San Jose's New Address System
For years, knowing the locations of landmarks like La Merced Church and the Coca-Cola bus station has been integral to successfully navigating downtown San Jose. However, in July 2010, the Municipality of San Jose announced plans to integrate the country's first planned address system, complete with street names unique to every district.
San Jose is the ideal candidate for such a project. The capital city's downtown is laid out in a perfect grid, with avenues (avenidas) running east-west, and streets (calles) traveling north-south. Calle Central and Avenida Central are the center of San Jose's grid system. To the west of Calle Central, all streets ascend in even numbers (Calle 2, Calle 4, etc.), and to the east, in odd numbers. Similarly, to the north of Avenida Central, avenues ascend in odd numbers, and travel south in even numbers.
The problem is that most streets, while clearly labeled on a map, currently display no signage. There are only a few well-known roads, and every address is given with directions like "From the National Park, 300 meters west, 200 meters north, and 25 meters east; it's the two-story red building with a black gate.' For those unfamiliar with the city and its myriad landmarks (many of which disappeared years ago), this system causes confusion and frustration; it can also make mail delivery a challenge.
Johnny Araya, Mayor of San Jose, stated that San Jose's first street signs would be installed by December 2010, and all signs should be in place by December 2011. Several have already cropped up in Moravia, Tibas, and Vazquez de Coronado. The $1.2 million project, which will produce approximately 16,000 street signs, is funded by national banks Banco de Costa Rica and Banco Nacional. In addition to displaying the road or avenue name, street signs will show the district name (Pavas, La Uruca, Central, etc.) and the sponsor bank's logo.

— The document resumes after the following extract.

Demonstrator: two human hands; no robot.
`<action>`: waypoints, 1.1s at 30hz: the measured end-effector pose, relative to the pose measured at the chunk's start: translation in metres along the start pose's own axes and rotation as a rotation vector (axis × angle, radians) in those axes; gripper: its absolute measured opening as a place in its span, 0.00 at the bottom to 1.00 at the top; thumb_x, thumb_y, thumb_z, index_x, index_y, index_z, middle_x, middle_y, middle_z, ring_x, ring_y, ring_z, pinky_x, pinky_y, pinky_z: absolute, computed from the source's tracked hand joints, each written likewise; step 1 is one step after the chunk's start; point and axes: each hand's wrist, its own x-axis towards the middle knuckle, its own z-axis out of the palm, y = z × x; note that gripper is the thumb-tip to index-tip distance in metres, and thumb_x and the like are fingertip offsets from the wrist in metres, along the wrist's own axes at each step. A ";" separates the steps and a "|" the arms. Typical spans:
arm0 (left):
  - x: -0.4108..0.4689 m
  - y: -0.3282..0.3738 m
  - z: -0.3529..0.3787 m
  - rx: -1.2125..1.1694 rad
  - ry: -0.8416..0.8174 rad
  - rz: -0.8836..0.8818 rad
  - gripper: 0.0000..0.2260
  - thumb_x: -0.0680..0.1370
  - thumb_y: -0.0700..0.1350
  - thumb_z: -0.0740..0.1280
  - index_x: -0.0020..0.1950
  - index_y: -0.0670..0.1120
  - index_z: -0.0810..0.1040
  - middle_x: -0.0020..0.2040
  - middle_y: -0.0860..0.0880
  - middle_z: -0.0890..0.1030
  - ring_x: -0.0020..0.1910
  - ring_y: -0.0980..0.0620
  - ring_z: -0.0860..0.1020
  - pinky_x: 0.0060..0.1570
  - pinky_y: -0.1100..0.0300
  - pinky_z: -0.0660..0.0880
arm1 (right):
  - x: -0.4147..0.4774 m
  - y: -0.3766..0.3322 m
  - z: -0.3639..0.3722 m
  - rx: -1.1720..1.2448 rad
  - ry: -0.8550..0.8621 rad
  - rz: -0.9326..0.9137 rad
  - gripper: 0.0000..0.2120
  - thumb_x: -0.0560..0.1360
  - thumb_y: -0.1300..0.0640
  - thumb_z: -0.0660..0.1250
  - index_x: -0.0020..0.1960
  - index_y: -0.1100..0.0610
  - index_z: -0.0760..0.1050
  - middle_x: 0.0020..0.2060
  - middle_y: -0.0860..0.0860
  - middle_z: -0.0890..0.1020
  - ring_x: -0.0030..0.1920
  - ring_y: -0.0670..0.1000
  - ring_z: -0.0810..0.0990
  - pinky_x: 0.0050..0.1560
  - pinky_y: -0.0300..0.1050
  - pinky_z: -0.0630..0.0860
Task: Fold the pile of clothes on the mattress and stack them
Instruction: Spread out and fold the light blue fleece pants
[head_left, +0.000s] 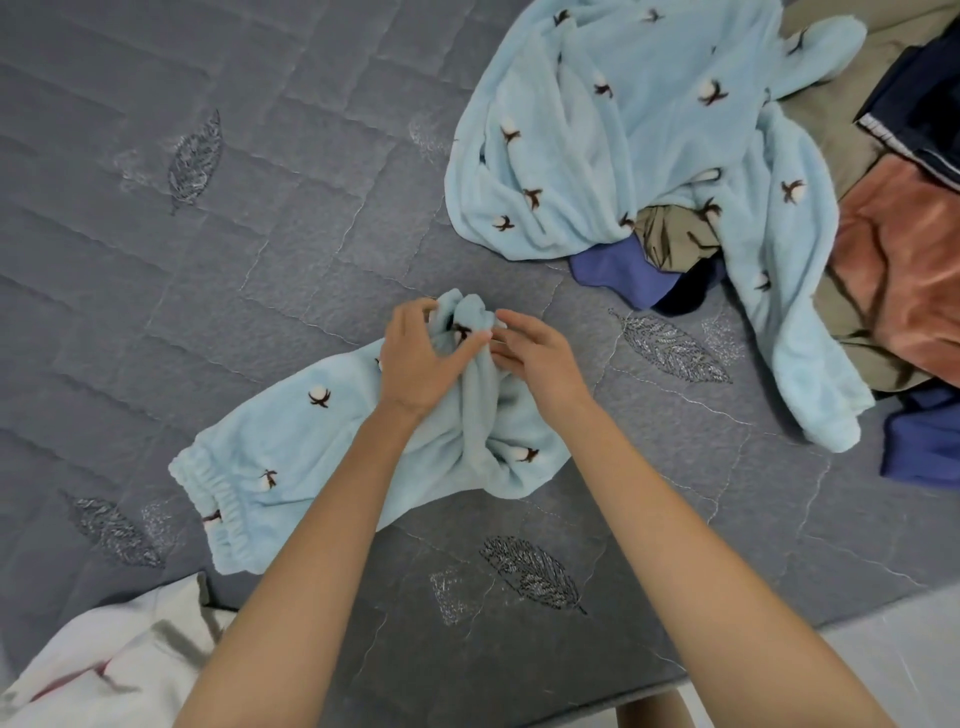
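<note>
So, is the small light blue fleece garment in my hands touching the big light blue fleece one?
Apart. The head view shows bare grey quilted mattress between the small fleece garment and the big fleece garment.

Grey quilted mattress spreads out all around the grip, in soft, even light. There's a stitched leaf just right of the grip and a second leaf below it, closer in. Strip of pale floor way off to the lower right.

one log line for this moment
left hand: grips small fleece garment | right hand: pinches it | pile: unfolded, far right
</note>
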 end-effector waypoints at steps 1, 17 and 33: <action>-0.004 0.001 0.001 0.061 0.115 0.095 0.33 0.65 0.69 0.65 0.58 0.44 0.72 0.55 0.51 0.72 0.53 0.53 0.69 0.54 0.62 0.66 | 0.001 0.001 -0.002 0.032 -0.034 0.016 0.14 0.80 0.68 0.58 0.62 0.58 0.71 0.47 0.52 0.82 0.44 0.45 0.83 0.44 0.35 0.79; 0.009 0.013 0.013 -0.038 0.187 0.120 0.08 0.79 0.43 0.63 0.42 0.43 0.77 0.31 0.59 0.70 0.30 0.61 0.67 0.38 0.67 0.66 | -0.025 0.078 -0.062 -0.696 0.180 0.153 0.18 0.78 0.48 0.64 0.59 0.62 0.73 0.49 0.52 0.77 0.50 0.52 0.77 0.45 0.40 0.69; -0.030 0.002 0.012 -0.014 -0.128 0.358 0.16 0.79 0.50 0.58 0.59 0.47 0.80 0.58 0.48 0.77 0.59 0.51 0.73 0.64 0.60 0.65 | -0.037 0.066 -0.052 -0.624 0.286 -0.147 0.28 0.78 0.44 0.63 0.73 0.56 0.65 0.69 0.52 0.71 0.69 0.50 0.69 0.70 0.51 0.65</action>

Though the plan is encouraging, simply installing street signage may not be enough to change the age-old Costa Rican address system. According to Alvaro Coghi, General Director of the Costa Rican Post Office, change begins with education. "Here, this will be handled by the Ministry of Public Education (MEP), and will be incorporated into the school curriculum.'
One omission from the current project is the numbering of buildings. As street signs begin to appear, the most accurate address for any building will be its distance from the intersection of two roads, for example, "25 meters south of the intersection of Calle 321 and Avenida 165.' This is definitely an improvement over the old system, and most San Jose residents and commuters embrace the changes. Tourism professionals are especially happy for the progress, as it will allow travelers to better navigate San Jose's streets.